*** Opening of Data ***

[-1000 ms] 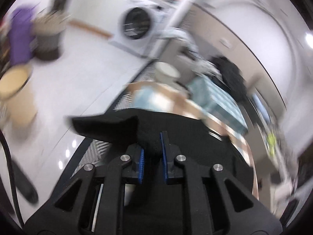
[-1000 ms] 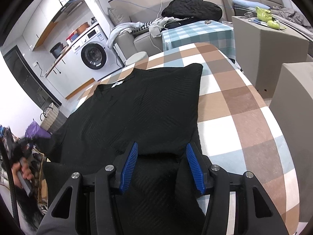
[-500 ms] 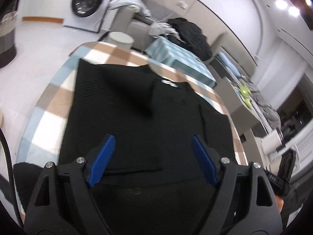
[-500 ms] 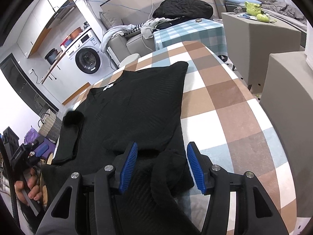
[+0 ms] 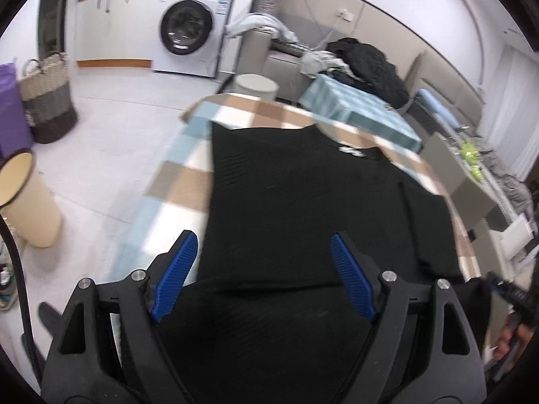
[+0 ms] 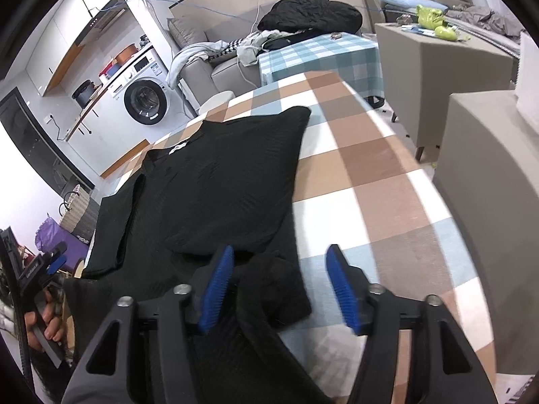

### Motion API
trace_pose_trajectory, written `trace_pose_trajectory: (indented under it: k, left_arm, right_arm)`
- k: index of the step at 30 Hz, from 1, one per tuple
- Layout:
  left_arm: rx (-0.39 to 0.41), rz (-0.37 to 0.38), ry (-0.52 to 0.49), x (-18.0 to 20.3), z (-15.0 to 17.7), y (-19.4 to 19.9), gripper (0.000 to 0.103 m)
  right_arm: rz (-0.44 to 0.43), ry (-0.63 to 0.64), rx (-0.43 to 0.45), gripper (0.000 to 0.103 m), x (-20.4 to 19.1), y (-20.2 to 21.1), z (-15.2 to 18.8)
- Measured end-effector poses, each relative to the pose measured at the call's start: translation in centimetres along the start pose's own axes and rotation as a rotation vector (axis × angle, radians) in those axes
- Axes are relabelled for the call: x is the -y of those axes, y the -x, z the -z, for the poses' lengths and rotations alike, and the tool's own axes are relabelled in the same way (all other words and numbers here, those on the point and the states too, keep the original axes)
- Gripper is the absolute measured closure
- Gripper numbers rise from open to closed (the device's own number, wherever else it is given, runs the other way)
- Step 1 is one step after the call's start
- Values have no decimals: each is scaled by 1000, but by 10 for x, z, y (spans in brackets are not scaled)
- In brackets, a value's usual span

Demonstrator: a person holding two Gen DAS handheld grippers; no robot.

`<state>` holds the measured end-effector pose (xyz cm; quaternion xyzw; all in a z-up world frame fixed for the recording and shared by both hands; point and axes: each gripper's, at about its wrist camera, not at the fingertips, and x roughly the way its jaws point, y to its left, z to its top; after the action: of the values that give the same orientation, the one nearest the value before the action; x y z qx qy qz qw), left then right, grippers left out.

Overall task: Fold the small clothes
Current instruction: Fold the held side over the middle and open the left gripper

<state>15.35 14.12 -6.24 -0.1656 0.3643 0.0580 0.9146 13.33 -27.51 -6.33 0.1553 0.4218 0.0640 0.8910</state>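
A black knit sweater (image 5: 296,208) lies flat on the checked tablecloth (image 5: 178,181), neck label at the far end, both sleeves folded in over the body. It also shows in the right wrist view (image 6: 219,195) on the same cloth (image 6: 370,175). My left gripper (image 5: 264,271) is open and empty above the sweater's near left hem. My right gripper (image 6: 279,277) is open and empty over the near right corner, where a sleeve cuff (image 6: 283,289) lies bunched.
A washing machine (image 5: 188,30), a woven basket (image 5: 47,101) and a beige bin (image 5: 23,198) stand on the floor to the left. A teal checked table (image 6: 320,57) with dark clothes is beyond. Grey cabinets (image 6: 481,181) stand to the right.
My left gripper let go of the left sleeve, which now lies folded over the body, then pulled back to the hem. My right gripper drifted right, off the sweater's edge.
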Motion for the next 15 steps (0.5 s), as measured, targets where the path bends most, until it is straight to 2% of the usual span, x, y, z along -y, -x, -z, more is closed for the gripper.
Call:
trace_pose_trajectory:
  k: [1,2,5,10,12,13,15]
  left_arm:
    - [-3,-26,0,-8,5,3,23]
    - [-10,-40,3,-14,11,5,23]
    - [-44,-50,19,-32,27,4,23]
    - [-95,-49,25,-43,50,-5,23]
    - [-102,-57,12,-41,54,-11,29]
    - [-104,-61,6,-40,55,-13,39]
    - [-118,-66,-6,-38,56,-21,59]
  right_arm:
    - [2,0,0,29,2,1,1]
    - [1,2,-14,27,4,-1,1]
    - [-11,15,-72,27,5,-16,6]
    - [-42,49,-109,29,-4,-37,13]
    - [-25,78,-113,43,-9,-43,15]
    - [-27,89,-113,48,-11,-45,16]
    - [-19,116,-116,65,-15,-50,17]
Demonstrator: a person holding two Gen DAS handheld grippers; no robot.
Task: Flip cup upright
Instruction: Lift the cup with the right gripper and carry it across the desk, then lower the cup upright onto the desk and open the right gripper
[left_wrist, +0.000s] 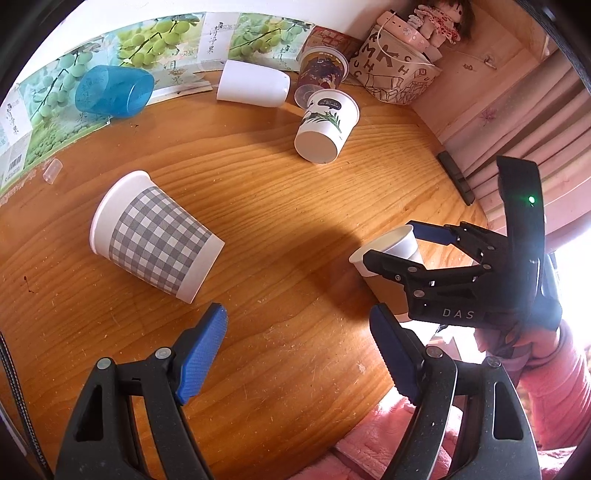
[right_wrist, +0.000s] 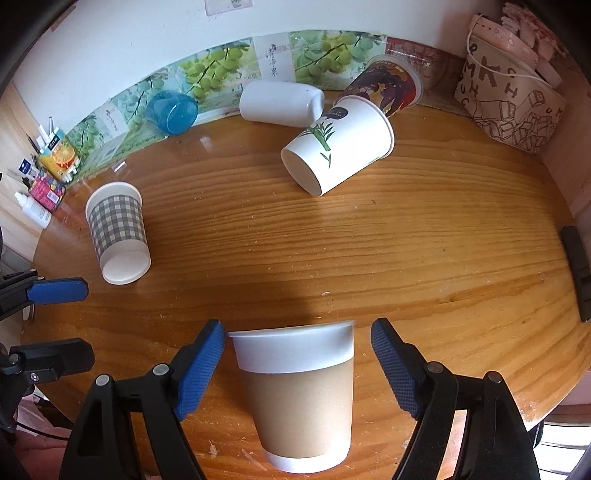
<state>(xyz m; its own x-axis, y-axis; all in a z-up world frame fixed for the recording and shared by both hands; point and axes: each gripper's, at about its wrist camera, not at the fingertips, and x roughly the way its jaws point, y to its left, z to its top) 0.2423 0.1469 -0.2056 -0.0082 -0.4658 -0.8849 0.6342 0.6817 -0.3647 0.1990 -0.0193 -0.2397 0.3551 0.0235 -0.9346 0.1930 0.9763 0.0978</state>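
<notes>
A brown-sleeved paper cup (right_wrist: 299, 391) lies on its side on the wooden table (right_wrist: 424, 258), rim pointing away, between the open fingers of my right gripper (right_wrist: 298, 365). The pads stand clear of it on both sides. In the left wrist view the same cup (left_wrist: 388, 251) shows at the right table edge with the right gripper (left_wrist: 399, 243) around it. My left gripper (left_wrist: 297, 354) is open and empty over bare table. A grey checked cup (left_wrist: 155, 236) lies on its side just ahead and left of it.
More cups lie tipped at the back: a white cup with a plant print (right_wrist: 340, 144), a white cup (right_wrist: 280, 103), a blue plastic cup (right_wrist: 171, 110) and a dark printed cup (right_wrist: 388, 86). A patterned pouch (right_wrist: 513, 107) sits back right. A black bar (right_wrist: 576, 266) lies at the right edge.
</notes>
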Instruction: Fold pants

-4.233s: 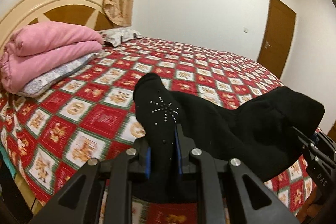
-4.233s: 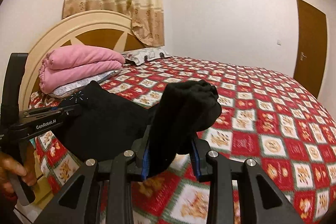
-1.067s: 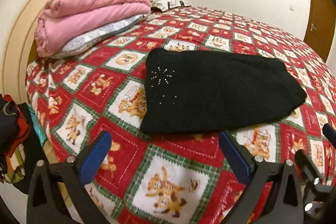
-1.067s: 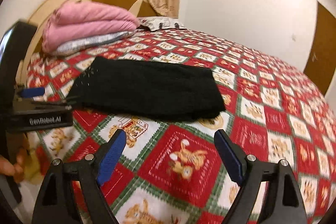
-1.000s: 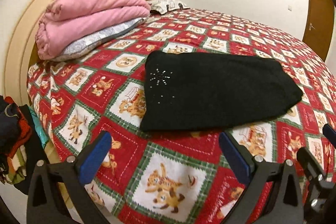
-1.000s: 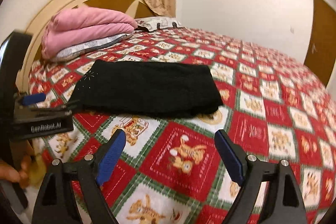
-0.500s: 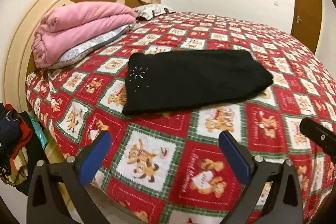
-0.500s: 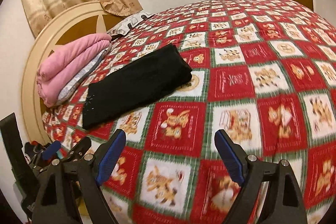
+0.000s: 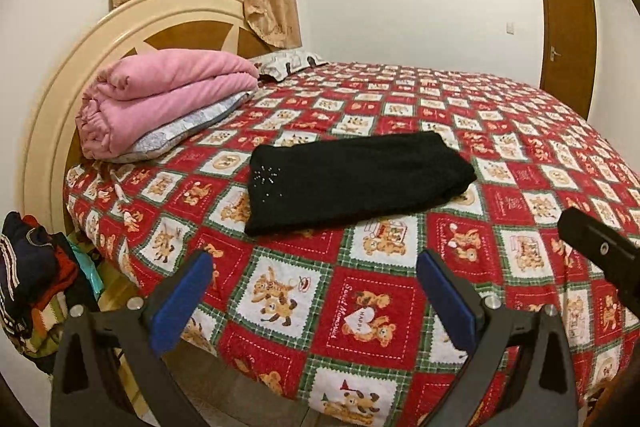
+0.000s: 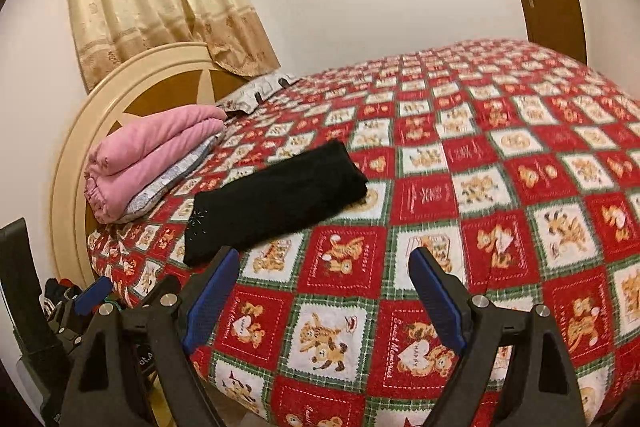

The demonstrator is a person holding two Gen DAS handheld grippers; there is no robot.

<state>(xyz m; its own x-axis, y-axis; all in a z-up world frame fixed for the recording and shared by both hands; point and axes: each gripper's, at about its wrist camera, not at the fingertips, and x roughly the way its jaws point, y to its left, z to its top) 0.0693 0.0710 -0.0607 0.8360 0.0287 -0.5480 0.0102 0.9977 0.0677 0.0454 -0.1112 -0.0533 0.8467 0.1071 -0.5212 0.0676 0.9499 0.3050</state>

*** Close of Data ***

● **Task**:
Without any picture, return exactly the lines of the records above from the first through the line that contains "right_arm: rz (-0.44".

● **Solution to this problem**:
[-1000 ms] 
[-1000 ms] 
[-500 ms] 
[-500 ms] 
[+0 ms] 
[+0 ms] 

### Motion API
trace_pose_trajectory, written `trace_pose_trajectory: (indented under it: k, left_arm, right_arm)`
- k: index of the step at 30 Hz, from 1, one per tuple
- Layout:
  left_arm: rx (-0.39 to 0.41), rz (-0.37 to 0.38), ry (-0.52 to 0.49), x (-18.0 to 20.3), z (-15.0 to 17.7), y (-19.4 to 19.9), gripper (0.000 to 0.103 m)
  right_arm: rz (-0.44 to 0.43), ry (-0.63 to 0.64), rx (-0.43 to 0.45), gripper (0.000 to 0.103 m), x (-20.4 to 19.1), y (-20.2 to 21.1), z (-15.2 to 18.8)

Nothing more remains in this exercise.